1. Simplify the path to information
The highest-leverage change was the smallest: I added the catalog search (UMD Discover) to the homepage search box and replaced the resource overview search (Search All) as the default. This shifted the user journey from an overview-first flow to a direct catalog-first flow, aligned with the 90% behavioral signal from research.

See how the user journey changed:
2. Update scope
Resources were previously divided by holdings from different institutions and academic alliances. But users don't care where a resource comes from — they care whether they can find it and access it. I expanded the catalog's search coverage to include all holdings, paired with clear availability labels, so users see the full picture of what's available.

3. Provide instructions
Library terminology is dense and consistently confused users. I added inline explanations across the interface to help users understand and navigate — for example, a short description under the tabs clarifying the difference between the two major search tools.

Design
The final designs span the homepage entry point, the two main search interfaces, and the mobile adaptation — each surface applied the same principle: surface the catalog by default, label availability clearly, and keep guidance close at hand.

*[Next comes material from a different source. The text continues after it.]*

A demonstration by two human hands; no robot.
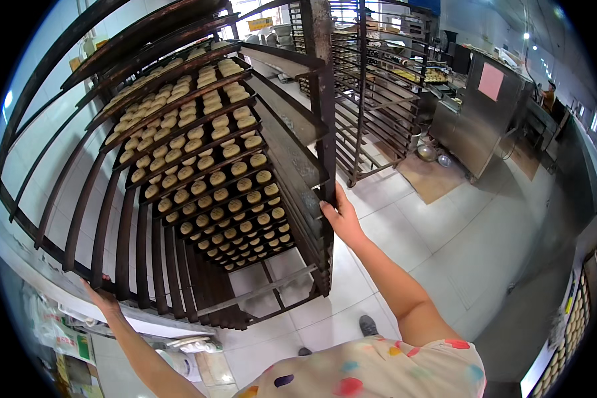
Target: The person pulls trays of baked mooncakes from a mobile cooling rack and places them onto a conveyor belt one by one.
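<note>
In front of me stands a tall, dark metal bakery rack (pixel 323 99) with many shelf rails. Several dark baking trays (pixel 282 109) sit in its right part, stacked level over level. Rows of round, pale dough pieces (pixel 199 187) lie on them. My left hand (pixel 103 298) grips the rack's frame at the lower left, its fingers partly hidden behind the metal. My right hand (pixel 343 217) holds the right upright, the thumb on the near side and the other fingers behind it.
A second dark rack (pixel 361 93) stands behind to the right. Beyond it are a steel cabinet (pixel 471 113), metal bowls (pixel 428 154) and a brown mat (pixel 438 182) on the tiled floor. Plastic bags (pixel 66 335) lie at lower left. A tray of dough pieces (pixel 567 345) is at lower right. Another person (pixel 548 96) is far off.
</note>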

The redesign is now live — explore the interface in context below.
Live Product
UMD Libraries Homepage
Results
Impact
- Shorter user journey
Users reach the resources they need faster, without navigating across several interfaces. - Clearer guidance
Inline descriptions give users a clear understanding of which tool or resource they're using. - Lower learning curve
Removing the need to navigate between interfaces makes the library website more approachable for first-time users.
Reflection
- The biggest UX wins aren't always visual.
The single most impactful change in this redesign wasn't a new component or a new layout — it was making the catalog the default search tool. A configuration decision outperformed every interface change I considered. The instinct to redesign the surface is often worth resisting until you've ruled out the simpler lever underneath. - Design around user mental models, not institutional ones.
Holdings, alliances, and consortia matter to librarians; they don't matter to patrons. Mirroring the org chart in the UI created friction no amount of polish could hide — the scope expansion only worked because I stopped treating institutional boundaries as user-facing categories. - Frame the problem before solving it.
When the work first landed, it looked like an interface problem — the bento layout was confusing, the tools were unclear, the terminology was dense. Triangulating interviews, surveys, and analytics reframed it as a defaults problem, and the right framing made the solution nearly obvious.
Upcoming Updates
The new design system is set to release in mid-2026 — the interface will be refreshed, but the overall search experience and user flow will remain the same.